SHANGHAI: China has initiated its first standard for matchmaking services, aiming to stop illegal practices that could break the subscribers' hearts as well as cheat them out of their money.
Couples in Zhongxian village, Yongxi county, Fujian province, take wedding photos amid a gingko forest last Friday. [Xinhua]
The national standard, enacted on Tuesday, stipulates how a matchmaking agency should conduct its services, train staff and track the consequences.
"An agency should try its best to satisfy clients and keep improving its services," it says.
The standard will boost the quality of matchmaking services, which will influence subscribers' well-being and social harmony, according to the standard initiated by the Ministry of Civil Affairs.
But experts say it is just a standard, which can hardly punish any illegal practice, but may, in the long term, lead the industry to develop better.
Of more than 900 matchmaking agencies in Shenzhen, about 700 are running without a license and only 10 percent of single men and women say they would use the agencies, according to Guangzhou Daily.
Da Dan, a professor with Shenzhen University, discovered during a 15-month investigation that some agencies charge up to 1 million yuan ($147,000), only to hire people who pretend to be rich with a higher education, to meet their clients, the paper says.
Last December, a retired primary school teacher in Guzhen town, Anhui province, complained in a letter to the Shanghai Matchmaking Organization Administrative Association that he was cheated out of nearly 25,000 yuan by a matchmaking agency.
"I found an advertisement on Northern Weekly on June 5, 2008, that said that a 35-year-old plump lady, who has obtained millions of yuan from her late husband, is looking for a husband," Shen Zhi'an wrote in the letter. After posting an 800-yuan commission, a 21,000-yuan deposit, and 2,000 yuan to keep his subscription for five years, Shen could not reach the matchmaker.

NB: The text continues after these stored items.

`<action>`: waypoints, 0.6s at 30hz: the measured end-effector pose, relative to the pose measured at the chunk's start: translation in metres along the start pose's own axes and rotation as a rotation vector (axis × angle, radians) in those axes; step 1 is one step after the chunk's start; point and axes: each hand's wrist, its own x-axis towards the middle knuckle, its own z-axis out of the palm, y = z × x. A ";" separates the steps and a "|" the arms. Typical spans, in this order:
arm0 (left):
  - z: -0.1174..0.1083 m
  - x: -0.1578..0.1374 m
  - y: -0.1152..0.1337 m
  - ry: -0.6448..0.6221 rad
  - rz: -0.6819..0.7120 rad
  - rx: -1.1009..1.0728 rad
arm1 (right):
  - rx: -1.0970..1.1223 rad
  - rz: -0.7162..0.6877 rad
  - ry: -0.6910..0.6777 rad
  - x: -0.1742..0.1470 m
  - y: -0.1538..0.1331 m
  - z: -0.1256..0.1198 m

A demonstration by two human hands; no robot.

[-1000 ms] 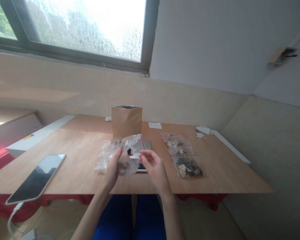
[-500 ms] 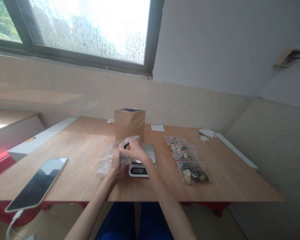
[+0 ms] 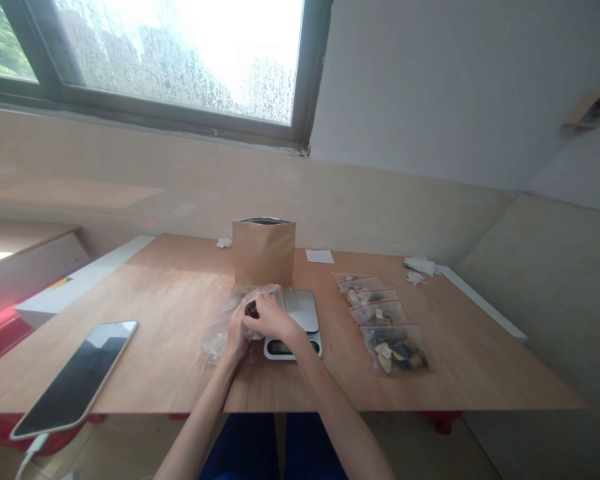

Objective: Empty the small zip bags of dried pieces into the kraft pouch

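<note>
Both my hands are closed around a clear plastic zip bag [image 3: 276, 291] above the left side of a kitchen scale [image 3: 303, 308]. My left hand [image 3: 237, 333] grips its left side. My right hand [image 3: 270, 316] is curled at the bag's mouth, fingertips against a small dark brown piece [image 3: 252, 309]; whether that lies inside the bag is unclear. More crumpled clear bags [image 3: 215, 340] lie under and beside my left hand. Behind the scale a brown kraft pouch [image 3: 264, 253] stands upright with its top open. My right forearm partly covers the scale's display.
Several filled zip bags [image 3: 397, 350] overlap in a row on the right of the table [image 3: 160, 373]. A phone [image 3: 75, 380] with a cable lies at the left front edge. White paper [image 3: 319, 256] and crumpled tissue [image 3: 421, 266] lie at the back, near the wall.
My hands and the zip bag have come slightly lower, and the dark piece shows more clearly between them. The whole view has shifted a little.
</note>
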 end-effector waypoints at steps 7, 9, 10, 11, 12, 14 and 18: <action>-0.002 0.000 0.000 -0.036 0.035 0.094 | 0.006 0.000 0.065 0.009 0.005 0.006; -0.001 -0.001 0.000 -0.023 0.017 0.111 | 0.065 0.045 0.136 0.009 0.005 0.011; -0.001 -0.002 0.000 -0.018 0.002 0.119 | 0.094 0.059 0.166 0.008 0.005 0.013; 0.000 -0.002 0.001 -0.013 -0.009 0.127 | 0.121 0.076 0.196 0.007 0.005 0.015; 0.000 -0.003 0.002 -0.010 -0.013 0.133 | 0.141 0.097 0.221 0.006 0.005 0.016; 0.002 -0.004 0.004 -0.008 0.005 0.136 | 0.162 0.142 0.253 0.004 0.004 0.017; 0.004 -0.006 0.008 0.025 -0.011 0.072 | 0.245 0.173 0.312 0.001 0.002 0.014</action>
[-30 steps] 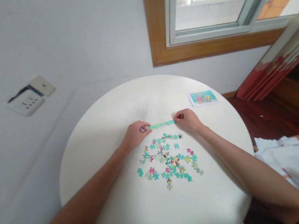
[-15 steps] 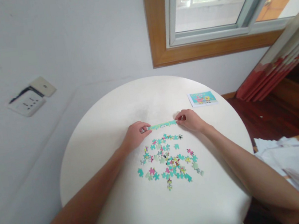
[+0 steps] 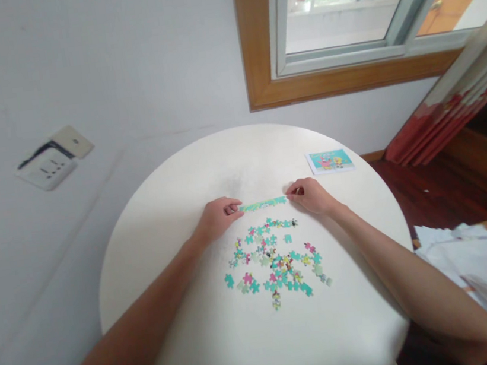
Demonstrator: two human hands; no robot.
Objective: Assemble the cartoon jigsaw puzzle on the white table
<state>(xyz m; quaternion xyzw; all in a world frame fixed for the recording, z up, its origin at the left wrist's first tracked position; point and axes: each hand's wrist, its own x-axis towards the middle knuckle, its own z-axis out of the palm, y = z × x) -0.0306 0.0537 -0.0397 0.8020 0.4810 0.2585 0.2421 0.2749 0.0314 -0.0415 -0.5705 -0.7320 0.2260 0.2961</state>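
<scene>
A narrow strip of joined jigsaw puzzle pieces (image 3: pixel 263 204), mostly teal with some yellow-green, lies across the white round table (image 3: pixel 172 183). My left hand (image 3: pixel 220 216) closes thumb and fingers on the strip's left end. At the opposite end, my right hand (image 3: pixel 310 196) is pinched, fingertips against the strip's right edge. Nearer to me are several loose puzzle pieces (image 3: pixel 287 239) in teal, pink, yellow and pale green, some of them overlapping or touching. A picture card (image 3: pixel 330 161) with two cartoon figures on teal rests beyond my right hand.
A white wall with a socket (image 3: pixel 46 168) borders the table on the left. Behind it is a wood-framed window (image 3: pixel 263 87). A red and white curtain (image 3: pixel 431 128) hangs at the right, and papers (image 3: pixel 473 260) are piled beside the table's right edge.
My left hand and the strip have shifted very slightly left. My right hand stays almost in place at the strip's right end. The loose pieces and card lie as before.
</scene>
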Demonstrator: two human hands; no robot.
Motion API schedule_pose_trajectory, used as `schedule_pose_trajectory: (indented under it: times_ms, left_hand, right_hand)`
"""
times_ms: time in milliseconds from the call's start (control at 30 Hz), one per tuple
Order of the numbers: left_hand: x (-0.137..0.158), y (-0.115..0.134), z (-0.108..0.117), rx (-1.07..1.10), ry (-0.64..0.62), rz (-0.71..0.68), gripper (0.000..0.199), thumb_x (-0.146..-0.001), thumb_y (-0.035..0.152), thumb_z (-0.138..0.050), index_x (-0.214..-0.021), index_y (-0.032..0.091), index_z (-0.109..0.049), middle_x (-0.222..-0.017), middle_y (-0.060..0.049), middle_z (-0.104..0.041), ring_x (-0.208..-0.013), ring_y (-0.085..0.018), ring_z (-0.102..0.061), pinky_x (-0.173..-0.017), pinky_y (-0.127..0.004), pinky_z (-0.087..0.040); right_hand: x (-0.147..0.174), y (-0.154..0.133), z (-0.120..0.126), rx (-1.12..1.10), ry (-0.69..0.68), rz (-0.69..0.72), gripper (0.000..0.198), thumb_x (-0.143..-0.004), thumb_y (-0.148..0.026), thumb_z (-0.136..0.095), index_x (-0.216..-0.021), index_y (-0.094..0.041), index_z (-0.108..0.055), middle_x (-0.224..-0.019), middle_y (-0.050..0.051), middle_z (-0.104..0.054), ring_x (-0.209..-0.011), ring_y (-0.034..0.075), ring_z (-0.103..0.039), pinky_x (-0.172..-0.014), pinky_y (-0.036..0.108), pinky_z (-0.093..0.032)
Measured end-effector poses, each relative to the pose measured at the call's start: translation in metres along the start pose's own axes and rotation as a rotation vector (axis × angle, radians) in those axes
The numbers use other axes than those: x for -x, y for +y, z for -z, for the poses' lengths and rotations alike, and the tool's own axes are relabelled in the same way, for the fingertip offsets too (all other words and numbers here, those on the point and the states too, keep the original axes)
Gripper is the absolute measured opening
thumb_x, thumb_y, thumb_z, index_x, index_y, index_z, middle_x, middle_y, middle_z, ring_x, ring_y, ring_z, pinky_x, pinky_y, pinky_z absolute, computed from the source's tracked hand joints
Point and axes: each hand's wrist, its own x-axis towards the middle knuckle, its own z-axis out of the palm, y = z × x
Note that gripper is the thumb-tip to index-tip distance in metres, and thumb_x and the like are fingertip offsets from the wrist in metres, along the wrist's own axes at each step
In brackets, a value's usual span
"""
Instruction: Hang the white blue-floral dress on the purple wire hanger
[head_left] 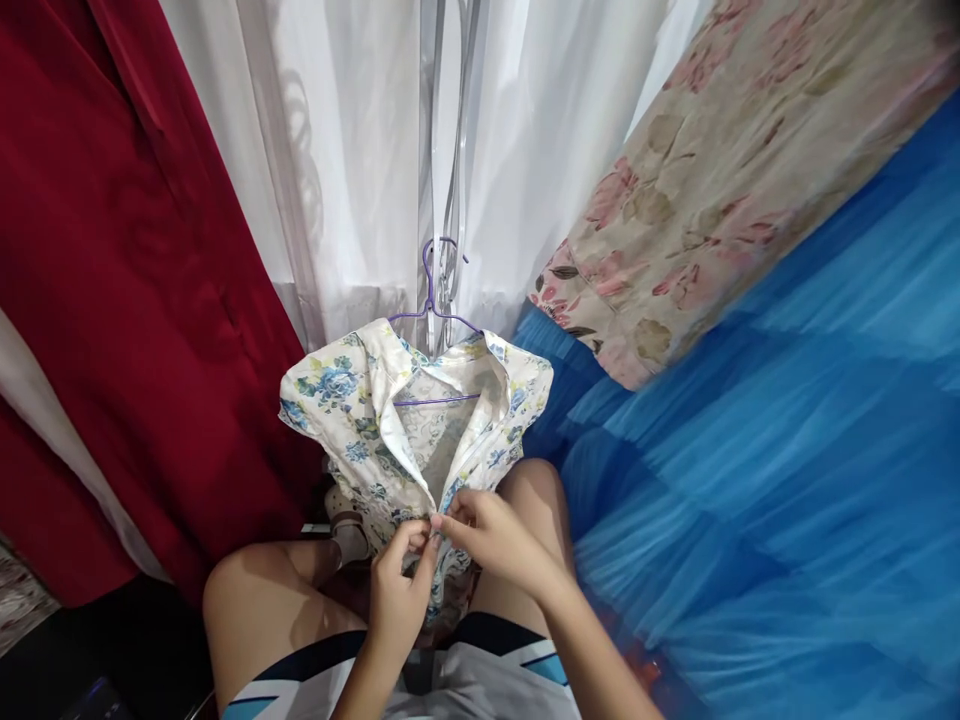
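A white blouse with blue and yellow-green flowers (352, 430) hangs on a purple hanger (429, 285) in front of me. Its collar and upper front lie apart, and the two front edges meet low down at my fingers. My left hand (405, 570) pinches the blouse's front edge with thumb and index finger. Right beside it, my right hand (484, 530) pinches the other front edge, the thumb tips almost touching. Whether a button sits between the fingertips is hidden. The lower part of the blouse drops down between my knees.
White curtains (352, 150) hang behind the hanger, with grey straps (446, 120) running down to its hook. Red cloth (150, 300) hangs at left. On the right are a pink-flowered cloth (675, 220) and blue tulle (750, 480). A dark surface (142, 650) lies at lower left.
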Motion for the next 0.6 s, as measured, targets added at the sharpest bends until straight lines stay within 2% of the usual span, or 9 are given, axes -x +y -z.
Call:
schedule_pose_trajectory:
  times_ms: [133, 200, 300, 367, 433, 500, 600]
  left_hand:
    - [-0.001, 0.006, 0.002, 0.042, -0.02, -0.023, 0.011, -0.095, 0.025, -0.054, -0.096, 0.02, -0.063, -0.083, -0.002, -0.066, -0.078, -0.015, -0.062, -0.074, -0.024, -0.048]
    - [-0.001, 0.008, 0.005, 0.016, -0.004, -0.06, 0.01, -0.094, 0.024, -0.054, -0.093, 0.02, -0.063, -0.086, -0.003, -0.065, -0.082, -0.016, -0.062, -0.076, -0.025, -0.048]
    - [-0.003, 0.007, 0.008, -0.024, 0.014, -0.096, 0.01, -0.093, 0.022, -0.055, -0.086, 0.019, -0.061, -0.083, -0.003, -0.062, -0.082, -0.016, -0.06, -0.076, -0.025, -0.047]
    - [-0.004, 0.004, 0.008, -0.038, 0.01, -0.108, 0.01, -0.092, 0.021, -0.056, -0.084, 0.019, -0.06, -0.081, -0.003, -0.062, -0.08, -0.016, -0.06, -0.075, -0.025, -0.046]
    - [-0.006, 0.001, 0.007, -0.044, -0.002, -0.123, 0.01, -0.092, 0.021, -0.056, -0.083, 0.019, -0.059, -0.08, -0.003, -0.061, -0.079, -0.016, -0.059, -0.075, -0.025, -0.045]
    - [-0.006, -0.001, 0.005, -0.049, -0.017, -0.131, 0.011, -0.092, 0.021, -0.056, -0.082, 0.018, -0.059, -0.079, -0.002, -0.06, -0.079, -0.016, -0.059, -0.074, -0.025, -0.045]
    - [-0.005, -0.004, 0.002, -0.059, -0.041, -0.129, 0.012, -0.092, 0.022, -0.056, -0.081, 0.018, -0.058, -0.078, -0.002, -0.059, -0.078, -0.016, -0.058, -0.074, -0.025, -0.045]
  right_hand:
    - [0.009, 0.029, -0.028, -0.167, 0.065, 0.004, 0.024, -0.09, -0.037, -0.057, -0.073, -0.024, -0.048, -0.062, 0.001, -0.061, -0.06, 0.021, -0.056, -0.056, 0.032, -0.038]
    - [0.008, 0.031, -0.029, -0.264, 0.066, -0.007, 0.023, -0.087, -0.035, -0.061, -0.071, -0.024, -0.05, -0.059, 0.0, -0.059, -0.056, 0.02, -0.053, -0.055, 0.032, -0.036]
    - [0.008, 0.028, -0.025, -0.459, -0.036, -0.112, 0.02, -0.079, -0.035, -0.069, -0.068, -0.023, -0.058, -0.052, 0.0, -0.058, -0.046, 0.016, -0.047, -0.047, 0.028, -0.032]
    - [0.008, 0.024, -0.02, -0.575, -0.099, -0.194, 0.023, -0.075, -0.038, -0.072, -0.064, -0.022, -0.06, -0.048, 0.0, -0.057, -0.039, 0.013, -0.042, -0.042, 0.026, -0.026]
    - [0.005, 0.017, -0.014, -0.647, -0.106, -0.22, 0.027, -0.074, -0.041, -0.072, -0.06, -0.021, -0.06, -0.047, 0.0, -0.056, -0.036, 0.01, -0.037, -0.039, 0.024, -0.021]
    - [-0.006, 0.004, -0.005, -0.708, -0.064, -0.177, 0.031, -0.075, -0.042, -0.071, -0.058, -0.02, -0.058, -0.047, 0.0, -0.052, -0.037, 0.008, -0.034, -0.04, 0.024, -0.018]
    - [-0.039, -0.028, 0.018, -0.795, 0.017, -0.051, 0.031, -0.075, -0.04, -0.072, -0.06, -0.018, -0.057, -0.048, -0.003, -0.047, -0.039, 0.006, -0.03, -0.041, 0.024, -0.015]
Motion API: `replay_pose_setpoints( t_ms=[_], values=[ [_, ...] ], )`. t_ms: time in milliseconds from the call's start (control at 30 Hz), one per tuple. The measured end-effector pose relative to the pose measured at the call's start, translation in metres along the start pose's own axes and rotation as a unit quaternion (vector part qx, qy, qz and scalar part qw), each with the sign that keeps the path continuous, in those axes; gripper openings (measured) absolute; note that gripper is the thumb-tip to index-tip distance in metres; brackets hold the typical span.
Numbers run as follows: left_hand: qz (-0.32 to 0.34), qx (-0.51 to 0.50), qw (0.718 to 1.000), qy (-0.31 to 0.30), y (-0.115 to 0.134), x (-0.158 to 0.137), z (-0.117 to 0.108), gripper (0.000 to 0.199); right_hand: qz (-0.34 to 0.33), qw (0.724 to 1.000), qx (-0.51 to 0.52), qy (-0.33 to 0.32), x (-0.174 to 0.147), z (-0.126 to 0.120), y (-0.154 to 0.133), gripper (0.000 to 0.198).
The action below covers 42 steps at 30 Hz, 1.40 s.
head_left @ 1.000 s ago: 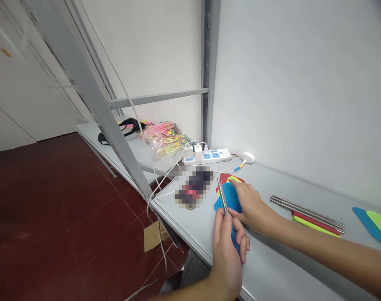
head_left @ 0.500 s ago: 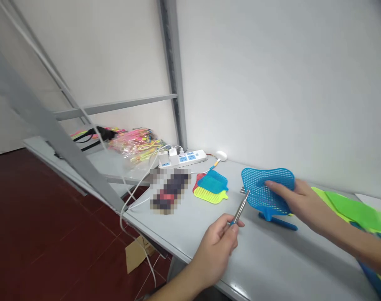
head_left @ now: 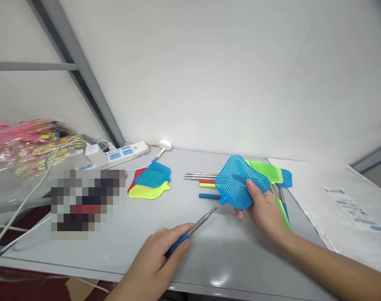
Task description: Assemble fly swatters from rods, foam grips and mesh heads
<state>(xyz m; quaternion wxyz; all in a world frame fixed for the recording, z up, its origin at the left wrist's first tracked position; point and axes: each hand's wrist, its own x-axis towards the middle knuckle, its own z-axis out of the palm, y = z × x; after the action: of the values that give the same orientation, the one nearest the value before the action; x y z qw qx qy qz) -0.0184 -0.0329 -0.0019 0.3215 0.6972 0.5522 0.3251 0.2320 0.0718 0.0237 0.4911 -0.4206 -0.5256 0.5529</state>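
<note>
My left hand [head_left: 160,259] is closed around the blue grip of a telescopic metal rod [head_left: 203,219], whose tip points up and to the right. In my right hand [head_left: 268,213] is a blue perforated fly swatter head [head_left: 237,182], pinched between thumb and fingers. Its short socket points down-left, a small gap away from the rod's tip. Behind it on the table lie several bare metal rods [head_left: 199,175], and a red, a yellow and a blue grip [head_left: 209,195], partly covered by the swatter head.
Loose blue, yellow and red swatter heads [head_left: 149,192] overlap left of centre. Swatters with green and blue heads [head_left: 267,171] lie behind my right hand. A power strip [head_left: 127,152] with cables, a pixelated patch and a white plastic bag [head_left: 350,209] flank them.
The view has swung to the right, bringing the rods, grips and white bag into sight. The swatter head has turned, its socket now facing the rod tip more directly. Both hands keep their holds.
</note>
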Motion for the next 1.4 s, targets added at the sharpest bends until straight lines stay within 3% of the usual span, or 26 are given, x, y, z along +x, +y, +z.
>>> replay_pose_setpoints(
  t_ms=[200, 500, 667, 1000, 1400],
  values=[
    [0.021, 0.057, 0.998, -0.008, -0.003, 0.001, 0.001, 0.038, -0.006, 0.999, 0.040, -0.024, -0.004, 0.001, 0.004, 0.041],
    [-0.017, 0.083, 0.996, -0.030, -0.004, -0.003, 0.002, 0.038, -0.031, 0.996, 0.066, -0.047, -0.010, 0.005, 0.005, 0.032],
    [-0.045, 0.082, 0.995, -0.023, -0.002, -0.004, 0.001, 0.036, 0.019, 0.997, 0.065, -0.039, -0.009, 0.005, 0.006, 0.035],
    [0.008, 0.059, 0.998, -0.026, 0.001, -0.004, 0.000, 0.034, 0.031, 0.998, 0.025, -0.042, -0.012, 0.006, -0.005, 0.041],
    [0.072, 0.061, 0.995, 0.014, -0.004, -0.005, 0.003, 0.033, 0.047, 0.989, -0.022, -0.135, -0.016, 0.002, -0.004, 0.044]
  ],
)
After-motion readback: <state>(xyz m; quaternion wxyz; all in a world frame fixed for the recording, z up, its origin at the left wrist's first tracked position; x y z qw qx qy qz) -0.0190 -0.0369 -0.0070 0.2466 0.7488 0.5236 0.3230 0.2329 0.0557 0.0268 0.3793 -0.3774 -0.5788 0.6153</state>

In 2004, a 34-year-old woman sued a matchmaking agency that promised to serve her until she found a husband. The agency arranged two dates for her, both of which were under her expectation.
In November 2004, Shanghai Xuhui District People's Court ruled that the agency return her service charge.
Zhou Juemin, general manager of Shanghai Jinguoyuan Matchmaking Agency, said Shanghai already has industry standards for matchmaking agencies, but illegal practices, more often with online matchmaking services, still exist.